All the mail mirrored from lore.kernel.org
 help / color / mirror / Atom feed
From: Chen Yu <yu.c.chen@intel.com>
To: K Prateek Nayak <kprateek.nayak@amd.com>
Cc: Peter Zijlstra <peterz@infradead.org>, <mingo@redhat.com>,
	<juri.lelli@redhat.com>, <vincent.guittot@linaro.org>,
	<dietmar.eggemann@arm.com>, <rostedt@goodmis.org>,
	<bsegall@google.com>, <mgorman@suse.de>, <bristot@redhat.com>,
	<vschneid@redhat.com>, <linux-kernel@vger.kernel.org>,
	<wuyun.abel@bytedance.com>, <tglx@linutronix.de>, <efault@gmx.de>,
	<tim.c.chen@intel.com>, <yu.c.chen.y@gmail.com>
Subject: Re: [RFC][PATCH 10/10] sched/eevdf: Use sched_attr::sched_runtime to set request/slice suggestion
Date: Tue, 14 May 2024 17:18:55 +0800	[thread overview]
Message-ID: <ZkMsf4Fz7/AFoQfC@chenyu5-mobl2> (raw)
In-Reply-To: <422fc38c-6096-8804-17ce-1420661743e8@amd.com>

Hi Prateek,

On 2024-05-13 at 09:37:07 +0530, K Prateek Nayak wrote:
> Hello Chenyu,
> 
> On 5/7/2024 8:45 PM, Chen Yu wrote:
> > On 2024-04-05 at 12:28:04 +0200, Peter Zijlstra wrote:
> >> Allow applications to directly set a suggested request/slice length using
> >> sched_attr::sched_runtime.
> >>
> >> The implementation clamps the value to: 0.1[ms] <= slice <= 100[ms]
> >> which is 1/10 the size of HZ=1000 and 10 times the size of HZ=100.
> >>
> >> Applications should strive to use their periodic runtime at a high
> >> confidence interval (95%+) as the target slice.

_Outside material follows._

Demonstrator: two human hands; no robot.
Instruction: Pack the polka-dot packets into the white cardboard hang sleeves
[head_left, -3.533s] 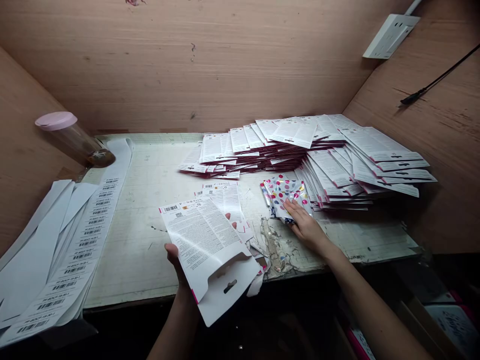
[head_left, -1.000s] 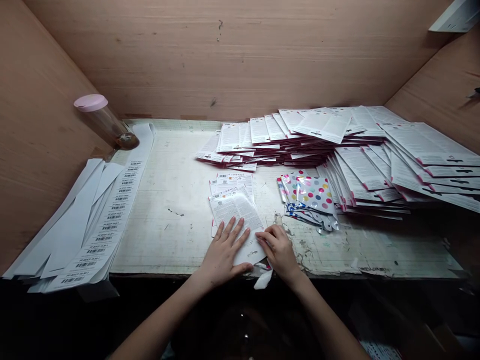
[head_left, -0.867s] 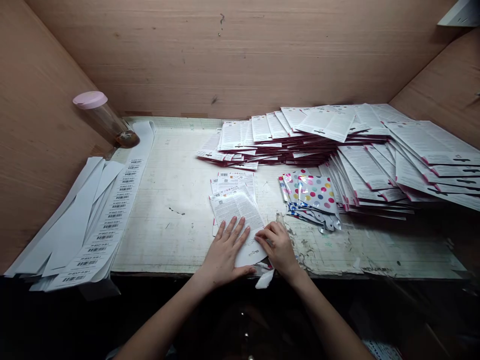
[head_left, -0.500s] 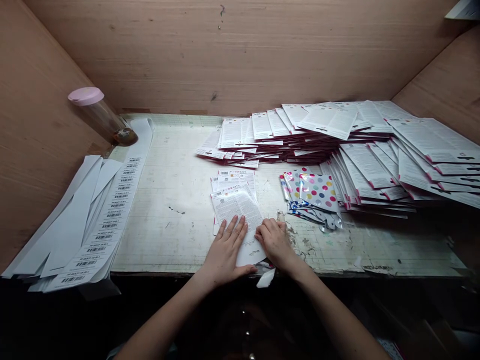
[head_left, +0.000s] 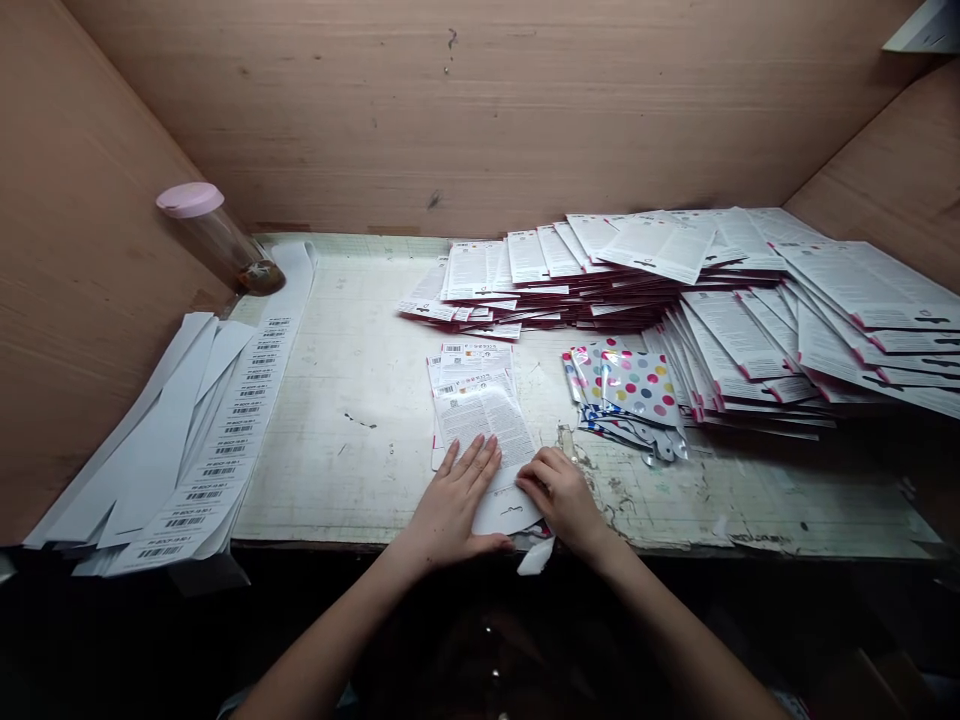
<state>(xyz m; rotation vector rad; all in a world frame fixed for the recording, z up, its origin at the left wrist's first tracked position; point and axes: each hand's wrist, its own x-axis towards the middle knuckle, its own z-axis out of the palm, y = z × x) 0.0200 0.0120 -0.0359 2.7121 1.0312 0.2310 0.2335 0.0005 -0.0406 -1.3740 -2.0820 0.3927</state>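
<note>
A white printed card packet point(head_left: 491, 425) lies on top of a small pile of like packets near the table's front edge. My left hand point(head_left: 454, 505) lies flat on its lower left part, fingers stretched out. My right hand point(head_left: 562, 495) rests at the packet's lower right edge with its fingers curled down onto the card. A few polka-dot foil pieces point(head_left: 634, 385) lie just to the right of the pile.
A large fanned heap of white and red card packets point(head_left: 720, 290) fills the back right of the worn table point(head_left: 337, 450). Barcode label strips point(head_left: 217, 440) hang over the left edge. A pink-lidded jar point(head_left: 217, 240) leans in the back left corner. Wooden walls close three sides.
Earlier my left hand held a packet up while my right touched the foil pieces. The packet now lies on the pile, both hands pressing on it; in the last second they barely shifted.
</note>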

Using a smaller slice
> >> will introduce undue preemptions, while using a larger value will
> >> increase latency.
> >>
> >> Signed-off-by: Peter Zijlstra (Intel) <peterz@infradead.org>
> >>
> > 
> > Is it possible to leverage this task slice to do better task wakeup placement?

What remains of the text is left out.